PROMPT
Write out every line below that includes the word "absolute".

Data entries

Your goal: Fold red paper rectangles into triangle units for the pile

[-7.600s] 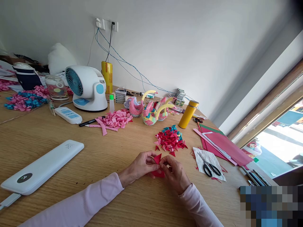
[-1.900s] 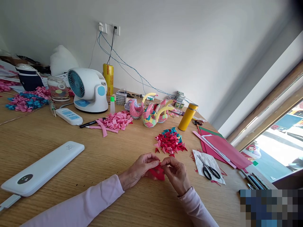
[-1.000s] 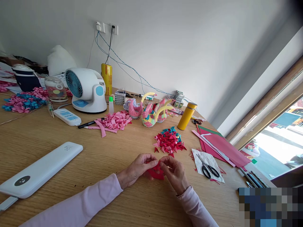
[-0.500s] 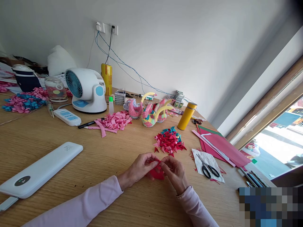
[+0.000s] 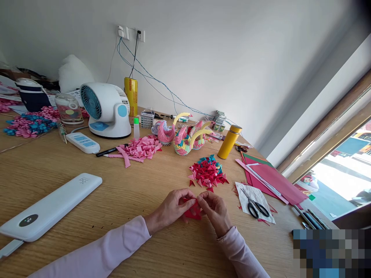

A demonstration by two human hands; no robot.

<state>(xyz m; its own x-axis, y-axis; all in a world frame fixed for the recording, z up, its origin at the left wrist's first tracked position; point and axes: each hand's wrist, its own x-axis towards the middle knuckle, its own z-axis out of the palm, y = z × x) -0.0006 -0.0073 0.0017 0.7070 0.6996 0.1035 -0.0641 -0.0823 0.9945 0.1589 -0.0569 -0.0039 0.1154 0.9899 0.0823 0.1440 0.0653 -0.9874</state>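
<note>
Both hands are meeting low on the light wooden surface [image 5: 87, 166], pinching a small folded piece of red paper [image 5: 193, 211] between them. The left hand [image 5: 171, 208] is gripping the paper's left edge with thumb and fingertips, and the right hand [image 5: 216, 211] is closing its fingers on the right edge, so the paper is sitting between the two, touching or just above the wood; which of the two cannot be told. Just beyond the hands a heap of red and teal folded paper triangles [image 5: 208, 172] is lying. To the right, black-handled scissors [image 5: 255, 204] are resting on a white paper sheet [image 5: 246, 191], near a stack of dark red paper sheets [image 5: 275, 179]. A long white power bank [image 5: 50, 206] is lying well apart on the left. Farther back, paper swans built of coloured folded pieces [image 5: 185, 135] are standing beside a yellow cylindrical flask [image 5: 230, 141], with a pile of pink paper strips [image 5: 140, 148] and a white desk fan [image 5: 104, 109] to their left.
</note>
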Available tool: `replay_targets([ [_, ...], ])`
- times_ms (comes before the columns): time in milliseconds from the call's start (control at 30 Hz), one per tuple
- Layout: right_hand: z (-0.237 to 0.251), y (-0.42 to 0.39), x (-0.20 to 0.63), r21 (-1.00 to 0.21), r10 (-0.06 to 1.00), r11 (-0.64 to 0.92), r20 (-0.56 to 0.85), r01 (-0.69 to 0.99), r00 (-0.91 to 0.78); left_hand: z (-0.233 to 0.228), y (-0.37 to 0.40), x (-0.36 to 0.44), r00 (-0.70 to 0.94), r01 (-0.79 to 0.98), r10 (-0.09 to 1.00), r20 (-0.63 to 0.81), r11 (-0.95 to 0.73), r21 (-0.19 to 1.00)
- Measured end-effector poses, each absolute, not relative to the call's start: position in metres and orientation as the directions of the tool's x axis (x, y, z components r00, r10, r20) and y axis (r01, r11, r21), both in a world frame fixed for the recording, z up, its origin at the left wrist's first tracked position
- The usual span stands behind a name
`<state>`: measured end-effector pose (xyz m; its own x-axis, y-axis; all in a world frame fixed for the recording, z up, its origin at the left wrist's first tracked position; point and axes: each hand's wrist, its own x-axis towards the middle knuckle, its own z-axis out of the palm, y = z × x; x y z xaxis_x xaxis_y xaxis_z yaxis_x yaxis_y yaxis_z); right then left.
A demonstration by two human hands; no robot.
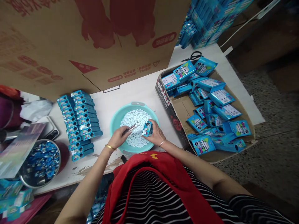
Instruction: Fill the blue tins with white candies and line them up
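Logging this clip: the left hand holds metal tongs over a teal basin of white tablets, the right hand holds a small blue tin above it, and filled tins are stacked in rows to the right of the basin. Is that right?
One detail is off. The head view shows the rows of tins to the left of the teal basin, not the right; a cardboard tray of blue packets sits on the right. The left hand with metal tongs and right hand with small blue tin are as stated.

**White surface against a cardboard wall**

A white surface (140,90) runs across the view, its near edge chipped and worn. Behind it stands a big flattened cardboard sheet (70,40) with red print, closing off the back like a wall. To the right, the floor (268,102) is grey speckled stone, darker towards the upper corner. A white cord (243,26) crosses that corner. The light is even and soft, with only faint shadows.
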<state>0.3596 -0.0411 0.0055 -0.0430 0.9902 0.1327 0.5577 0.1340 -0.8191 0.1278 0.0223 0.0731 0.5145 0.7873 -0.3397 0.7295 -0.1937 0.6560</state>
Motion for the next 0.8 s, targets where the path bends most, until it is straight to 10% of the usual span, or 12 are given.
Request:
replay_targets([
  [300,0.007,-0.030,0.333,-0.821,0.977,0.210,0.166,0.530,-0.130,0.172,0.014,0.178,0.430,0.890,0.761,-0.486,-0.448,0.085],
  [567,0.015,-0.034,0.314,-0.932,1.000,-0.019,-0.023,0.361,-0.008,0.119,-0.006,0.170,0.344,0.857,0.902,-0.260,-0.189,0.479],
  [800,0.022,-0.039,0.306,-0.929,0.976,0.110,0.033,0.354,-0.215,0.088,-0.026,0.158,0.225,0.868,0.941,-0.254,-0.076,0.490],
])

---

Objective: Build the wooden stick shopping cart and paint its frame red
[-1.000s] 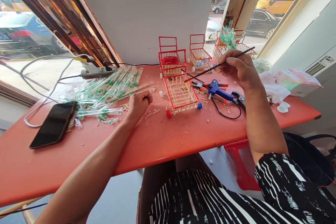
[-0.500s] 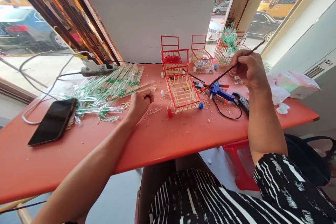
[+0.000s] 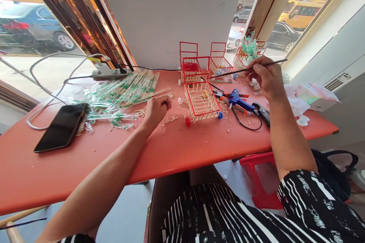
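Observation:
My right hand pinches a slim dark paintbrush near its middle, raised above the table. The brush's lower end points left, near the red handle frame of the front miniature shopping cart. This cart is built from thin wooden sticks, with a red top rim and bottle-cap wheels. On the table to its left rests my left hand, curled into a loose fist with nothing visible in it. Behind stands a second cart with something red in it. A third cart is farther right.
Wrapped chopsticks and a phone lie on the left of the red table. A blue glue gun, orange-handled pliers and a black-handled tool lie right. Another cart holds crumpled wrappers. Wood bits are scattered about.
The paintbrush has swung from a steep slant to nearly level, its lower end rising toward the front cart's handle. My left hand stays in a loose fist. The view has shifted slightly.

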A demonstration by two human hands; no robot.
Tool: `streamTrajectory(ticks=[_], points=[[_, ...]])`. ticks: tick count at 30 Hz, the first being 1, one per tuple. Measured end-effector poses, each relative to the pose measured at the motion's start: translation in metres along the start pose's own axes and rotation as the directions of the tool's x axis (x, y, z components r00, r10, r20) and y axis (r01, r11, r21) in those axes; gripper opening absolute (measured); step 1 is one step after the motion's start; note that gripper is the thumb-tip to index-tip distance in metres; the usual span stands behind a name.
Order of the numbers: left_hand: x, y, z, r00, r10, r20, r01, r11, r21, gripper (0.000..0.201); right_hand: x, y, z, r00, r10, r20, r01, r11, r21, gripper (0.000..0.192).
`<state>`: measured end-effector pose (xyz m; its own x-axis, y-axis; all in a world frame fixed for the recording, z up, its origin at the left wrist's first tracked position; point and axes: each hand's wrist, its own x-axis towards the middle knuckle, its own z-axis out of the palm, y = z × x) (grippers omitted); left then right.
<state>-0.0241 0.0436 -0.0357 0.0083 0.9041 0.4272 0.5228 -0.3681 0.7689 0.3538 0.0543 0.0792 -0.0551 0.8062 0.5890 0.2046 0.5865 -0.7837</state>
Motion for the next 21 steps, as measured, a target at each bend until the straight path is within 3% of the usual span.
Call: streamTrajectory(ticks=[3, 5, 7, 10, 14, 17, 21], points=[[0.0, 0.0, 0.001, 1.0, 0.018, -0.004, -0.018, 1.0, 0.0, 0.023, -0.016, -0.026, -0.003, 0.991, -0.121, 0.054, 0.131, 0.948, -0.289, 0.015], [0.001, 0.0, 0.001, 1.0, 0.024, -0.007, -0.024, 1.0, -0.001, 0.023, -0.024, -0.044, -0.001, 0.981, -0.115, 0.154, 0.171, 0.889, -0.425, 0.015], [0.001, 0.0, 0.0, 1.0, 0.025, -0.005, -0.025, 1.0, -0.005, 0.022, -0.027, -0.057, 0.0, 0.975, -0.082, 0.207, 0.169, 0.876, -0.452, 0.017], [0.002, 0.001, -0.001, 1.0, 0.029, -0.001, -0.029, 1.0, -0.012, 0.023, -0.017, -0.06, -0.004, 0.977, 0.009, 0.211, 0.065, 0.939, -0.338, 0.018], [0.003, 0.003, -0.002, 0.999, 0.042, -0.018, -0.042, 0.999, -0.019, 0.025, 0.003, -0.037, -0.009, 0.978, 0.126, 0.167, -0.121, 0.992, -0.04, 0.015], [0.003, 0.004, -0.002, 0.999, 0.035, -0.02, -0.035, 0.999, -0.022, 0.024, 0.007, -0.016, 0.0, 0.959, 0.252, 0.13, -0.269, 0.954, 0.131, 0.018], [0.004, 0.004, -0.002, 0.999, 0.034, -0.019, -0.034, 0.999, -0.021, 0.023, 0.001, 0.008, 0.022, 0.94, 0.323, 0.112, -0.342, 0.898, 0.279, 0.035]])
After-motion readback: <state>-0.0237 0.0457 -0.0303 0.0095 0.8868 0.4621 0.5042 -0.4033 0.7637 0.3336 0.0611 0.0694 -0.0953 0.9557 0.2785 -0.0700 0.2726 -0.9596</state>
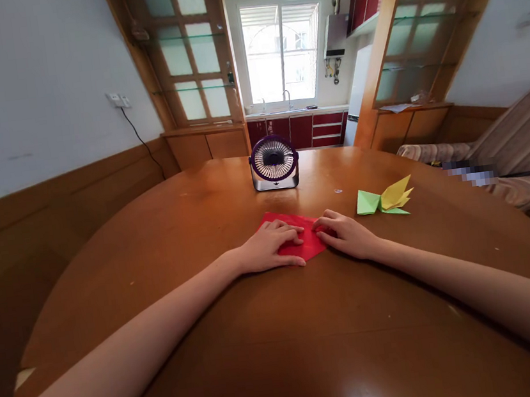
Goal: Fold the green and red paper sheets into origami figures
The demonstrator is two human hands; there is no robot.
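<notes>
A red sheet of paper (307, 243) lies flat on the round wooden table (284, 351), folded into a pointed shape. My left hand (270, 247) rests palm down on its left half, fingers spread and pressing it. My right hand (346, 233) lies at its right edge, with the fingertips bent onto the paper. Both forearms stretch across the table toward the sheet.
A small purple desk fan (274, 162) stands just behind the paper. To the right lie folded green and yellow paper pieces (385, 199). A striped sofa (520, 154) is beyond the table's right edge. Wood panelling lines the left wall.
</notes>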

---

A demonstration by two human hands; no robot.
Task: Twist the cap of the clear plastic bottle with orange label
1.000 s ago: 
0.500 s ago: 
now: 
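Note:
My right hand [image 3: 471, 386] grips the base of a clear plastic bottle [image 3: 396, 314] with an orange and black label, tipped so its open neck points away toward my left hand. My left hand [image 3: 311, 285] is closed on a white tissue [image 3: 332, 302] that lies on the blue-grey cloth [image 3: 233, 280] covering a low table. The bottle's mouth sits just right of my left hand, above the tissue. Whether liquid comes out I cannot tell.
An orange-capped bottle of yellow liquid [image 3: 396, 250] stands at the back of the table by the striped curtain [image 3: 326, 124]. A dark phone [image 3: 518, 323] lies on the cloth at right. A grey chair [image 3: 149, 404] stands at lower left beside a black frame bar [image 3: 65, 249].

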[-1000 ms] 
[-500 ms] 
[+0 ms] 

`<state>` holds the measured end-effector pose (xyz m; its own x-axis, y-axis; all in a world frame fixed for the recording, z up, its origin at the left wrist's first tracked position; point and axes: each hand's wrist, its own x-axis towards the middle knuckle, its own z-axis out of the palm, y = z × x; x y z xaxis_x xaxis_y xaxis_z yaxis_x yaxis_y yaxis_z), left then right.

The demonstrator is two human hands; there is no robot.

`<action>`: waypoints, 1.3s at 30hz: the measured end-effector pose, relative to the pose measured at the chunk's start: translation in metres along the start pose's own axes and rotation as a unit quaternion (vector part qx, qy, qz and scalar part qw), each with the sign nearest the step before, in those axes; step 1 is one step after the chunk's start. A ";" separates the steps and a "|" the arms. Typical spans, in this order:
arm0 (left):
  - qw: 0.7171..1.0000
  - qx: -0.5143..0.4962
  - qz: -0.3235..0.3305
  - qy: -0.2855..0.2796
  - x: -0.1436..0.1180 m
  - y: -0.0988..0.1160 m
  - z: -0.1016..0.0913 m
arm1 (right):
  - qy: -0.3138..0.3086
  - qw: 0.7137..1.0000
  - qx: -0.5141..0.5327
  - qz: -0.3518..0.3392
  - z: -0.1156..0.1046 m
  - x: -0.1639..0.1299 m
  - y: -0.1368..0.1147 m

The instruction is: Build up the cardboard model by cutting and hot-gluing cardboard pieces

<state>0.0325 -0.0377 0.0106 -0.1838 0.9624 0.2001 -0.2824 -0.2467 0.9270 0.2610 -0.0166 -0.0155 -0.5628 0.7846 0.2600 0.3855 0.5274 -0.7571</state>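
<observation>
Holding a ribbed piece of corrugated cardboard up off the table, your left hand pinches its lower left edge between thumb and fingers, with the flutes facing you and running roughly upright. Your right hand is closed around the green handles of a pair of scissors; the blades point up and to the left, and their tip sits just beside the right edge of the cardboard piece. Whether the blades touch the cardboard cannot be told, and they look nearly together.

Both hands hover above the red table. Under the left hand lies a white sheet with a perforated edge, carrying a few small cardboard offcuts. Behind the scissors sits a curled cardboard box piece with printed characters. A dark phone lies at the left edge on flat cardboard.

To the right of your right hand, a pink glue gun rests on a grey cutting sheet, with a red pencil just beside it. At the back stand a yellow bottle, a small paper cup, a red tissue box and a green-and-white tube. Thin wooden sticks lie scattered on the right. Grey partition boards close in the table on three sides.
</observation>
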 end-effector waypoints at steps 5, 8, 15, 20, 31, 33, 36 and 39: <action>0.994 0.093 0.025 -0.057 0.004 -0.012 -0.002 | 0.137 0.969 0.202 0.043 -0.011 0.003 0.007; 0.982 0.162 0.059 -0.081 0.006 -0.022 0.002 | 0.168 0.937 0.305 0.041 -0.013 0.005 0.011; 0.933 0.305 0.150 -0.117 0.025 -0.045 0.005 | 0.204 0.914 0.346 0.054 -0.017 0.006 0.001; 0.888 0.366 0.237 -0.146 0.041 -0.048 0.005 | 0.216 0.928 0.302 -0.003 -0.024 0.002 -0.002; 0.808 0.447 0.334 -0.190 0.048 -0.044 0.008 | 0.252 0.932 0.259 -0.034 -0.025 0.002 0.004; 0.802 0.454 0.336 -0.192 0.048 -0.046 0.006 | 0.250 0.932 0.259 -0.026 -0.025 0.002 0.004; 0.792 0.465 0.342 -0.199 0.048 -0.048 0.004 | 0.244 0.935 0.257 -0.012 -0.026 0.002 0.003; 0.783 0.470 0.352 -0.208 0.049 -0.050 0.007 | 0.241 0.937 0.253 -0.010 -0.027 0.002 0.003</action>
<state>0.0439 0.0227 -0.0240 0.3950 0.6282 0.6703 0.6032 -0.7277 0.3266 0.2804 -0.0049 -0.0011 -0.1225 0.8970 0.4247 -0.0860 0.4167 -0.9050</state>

OUTPUT OF THE EXERCISE
- Measured end-effector poses, each absolute, not relative to the call's start: position in metres and orientation as the directions of the tool's x axis (x, y, z components r00, r10, r20) and y axis (r01, r11, r21), both in a world frame fixed for the recording, z up, its origin at the left wrist's first tracked position
Tool: `streamTrajectory(ticks=[_], points=[[_, ...]])`. ticks: tick count at 30 Hz, the first being 1, one per tuple. Measured end-effector poses, each relative to the pose measured at the motion's start: translation in metres along the start pose's own axes and rotation as the directions of the tool's x axis (x, y, z components r00, r10, r20) and y axis (r01, r11, r21) in those axes; gripper opening absolute (measured); step 1 is one step after the motion's start; note that gripper is the thumb-tip to index-tip distance in metres; the usual span stands behind a name.

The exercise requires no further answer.